Croire en Rousseau, l’homme né libre
Les hiérarchies sont en panne et la question qui se pose désormais à leur sujet est : À quoi peuvent-elles bien servir, l’aspect décoratif étant incertain, si elles n’assurent pas l’emploi, la justice, la santé, le bien être ? Que ce soit dans les banlieues ou place de la République la réponse est simple: elles ne servent à rien. Et psalmodier, « à part l’état de droit que je représente et que nous aimons donc tous, c’est la chienlit », ne change rien. Cette question n’est d’ailleurs pour nombre de jeunes, les premiers concernés, même plus un sujet.

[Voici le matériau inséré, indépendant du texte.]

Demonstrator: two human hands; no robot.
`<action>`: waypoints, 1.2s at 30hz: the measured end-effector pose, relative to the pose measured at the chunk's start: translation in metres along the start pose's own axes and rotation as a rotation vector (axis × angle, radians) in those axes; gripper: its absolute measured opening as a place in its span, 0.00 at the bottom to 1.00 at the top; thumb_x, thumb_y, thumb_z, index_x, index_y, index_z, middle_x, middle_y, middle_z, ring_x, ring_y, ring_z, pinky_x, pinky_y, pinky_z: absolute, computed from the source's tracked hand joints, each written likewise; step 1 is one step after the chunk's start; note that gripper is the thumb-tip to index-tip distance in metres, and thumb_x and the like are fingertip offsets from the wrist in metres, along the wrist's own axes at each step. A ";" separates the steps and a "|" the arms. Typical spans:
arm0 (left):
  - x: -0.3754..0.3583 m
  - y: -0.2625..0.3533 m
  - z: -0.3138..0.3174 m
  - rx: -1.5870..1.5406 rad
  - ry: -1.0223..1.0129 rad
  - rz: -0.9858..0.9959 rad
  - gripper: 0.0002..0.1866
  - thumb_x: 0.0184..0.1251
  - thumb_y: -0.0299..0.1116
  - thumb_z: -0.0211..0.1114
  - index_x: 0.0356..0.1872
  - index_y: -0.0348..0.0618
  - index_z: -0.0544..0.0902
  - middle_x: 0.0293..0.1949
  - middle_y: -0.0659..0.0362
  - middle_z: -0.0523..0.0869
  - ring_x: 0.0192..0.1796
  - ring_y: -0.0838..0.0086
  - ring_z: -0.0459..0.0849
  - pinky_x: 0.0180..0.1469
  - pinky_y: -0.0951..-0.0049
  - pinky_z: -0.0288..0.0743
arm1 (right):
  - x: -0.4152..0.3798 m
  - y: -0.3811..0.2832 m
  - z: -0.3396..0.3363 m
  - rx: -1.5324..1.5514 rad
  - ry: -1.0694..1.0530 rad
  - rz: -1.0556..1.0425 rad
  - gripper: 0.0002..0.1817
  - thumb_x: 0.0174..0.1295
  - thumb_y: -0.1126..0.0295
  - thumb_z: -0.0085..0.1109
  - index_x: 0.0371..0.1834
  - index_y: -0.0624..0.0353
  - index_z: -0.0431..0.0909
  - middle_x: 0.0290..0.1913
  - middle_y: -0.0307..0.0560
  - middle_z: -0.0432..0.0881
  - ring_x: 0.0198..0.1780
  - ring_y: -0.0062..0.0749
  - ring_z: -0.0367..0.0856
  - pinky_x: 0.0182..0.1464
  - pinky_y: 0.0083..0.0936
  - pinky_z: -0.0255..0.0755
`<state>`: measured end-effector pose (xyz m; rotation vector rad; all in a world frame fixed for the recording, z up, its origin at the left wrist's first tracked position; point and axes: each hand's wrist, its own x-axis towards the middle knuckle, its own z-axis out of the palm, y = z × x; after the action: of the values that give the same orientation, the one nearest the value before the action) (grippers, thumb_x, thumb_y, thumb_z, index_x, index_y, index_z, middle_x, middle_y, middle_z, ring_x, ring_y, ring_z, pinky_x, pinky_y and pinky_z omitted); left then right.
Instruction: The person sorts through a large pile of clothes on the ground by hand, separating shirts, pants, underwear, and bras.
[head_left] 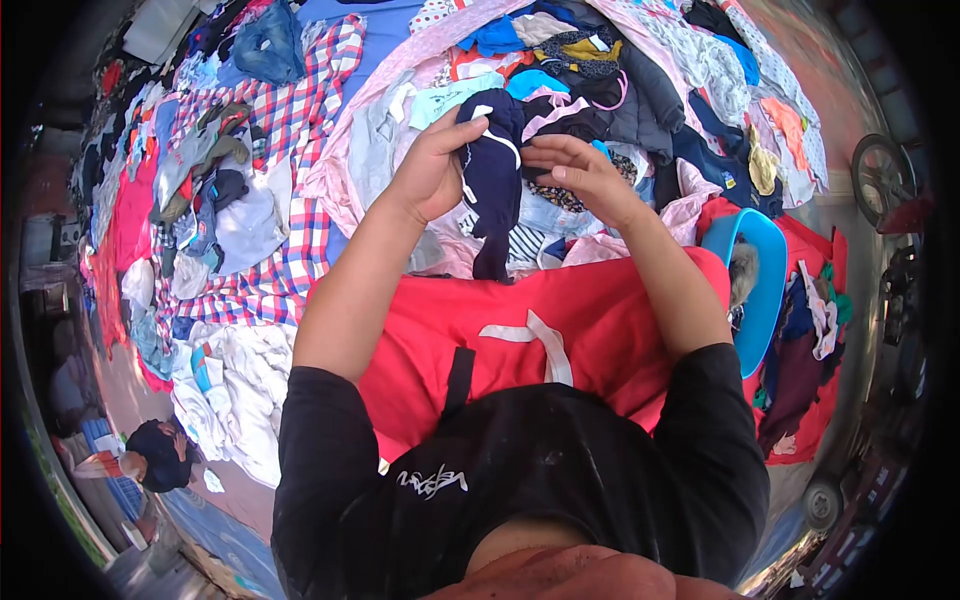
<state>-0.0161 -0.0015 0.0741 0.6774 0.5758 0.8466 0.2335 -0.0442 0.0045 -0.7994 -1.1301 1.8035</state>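
A navy garment with white lettering and white trim [487, 185] hangs in front of me, its lower end over the edge of a red cloth [620, 300] across my lap. My left hand [435, 170] pinches its upper left side between thumb and fingers. My right hand [585, 175] is at the garment's right side, fingers stretched out and apart, fingertips close to the fabric. Under and behind both hands lies a mixed heap of clothes [590, 75] on a pink patterned sheet [345, 150]. A striped piece [527, 243] shows just below the navy garment.
On my left, a red-and-blue checked cloth [310, 130] bears more clothes, with a white pile [255, 390] nearer me. A blue plastic basin [765, 290] stands at my right, beside dark clothes [795, 370]. Another person [160, 455] is at the lower left. A wheel [882, 180] stands far right.
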 end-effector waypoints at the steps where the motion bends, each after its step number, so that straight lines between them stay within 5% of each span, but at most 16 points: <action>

Proposer un salaire de survie minimum pour tous alors que le nombre d’assujettis à l’ISF progresse de 6% entre 2013 et 2014[3] et qu’un foyer sur deux seulement s’acquitte de l’impôt, me parait par conséquent dangereusement inadapté.
La question qui demeure est de savoir si dans un avenir désormais proche les individus, enfin émancipés des petits chefs, vont se faire la guerre chacun contre tous ou au contraire estimer que c’est beaucoup trop fatiguant. Je pencherai plutôt, par optimisme, pour la seconde version qui fera que même se connecter à internet paraitra, un jour, inutile… Je crois en Rousseau, l’homme né libre[4]… La révolution entreprise en 1789, avortée dès 1793, s’abimant lamentablement à Waterloo, s’accomplira peut-être ainsi finalement dans quelques années, pas seulement place de la République, simple tressaillement d’aujourd’hui.
Thierry PATRICE
[1] https://en.wikipedia.org/wiki/List_of_countries_and_dependencies_by_number_of_police_officers#cite_note-33
[2] https://www.institut-kervegan.com/les-outils/journal-tribune-libre/le-billet-de/les-billets-de-raoul-wolfaux/ceci-nest-pas-une-crise/
[3] http://www.challenges.fr/patrimoine/20150513.CHA5781/fiscalite-moins-de-contribuables-mais-toujours-plus-d-impots.html
[4] Jean Jacques Rousseau, Le contrat Social, 1762.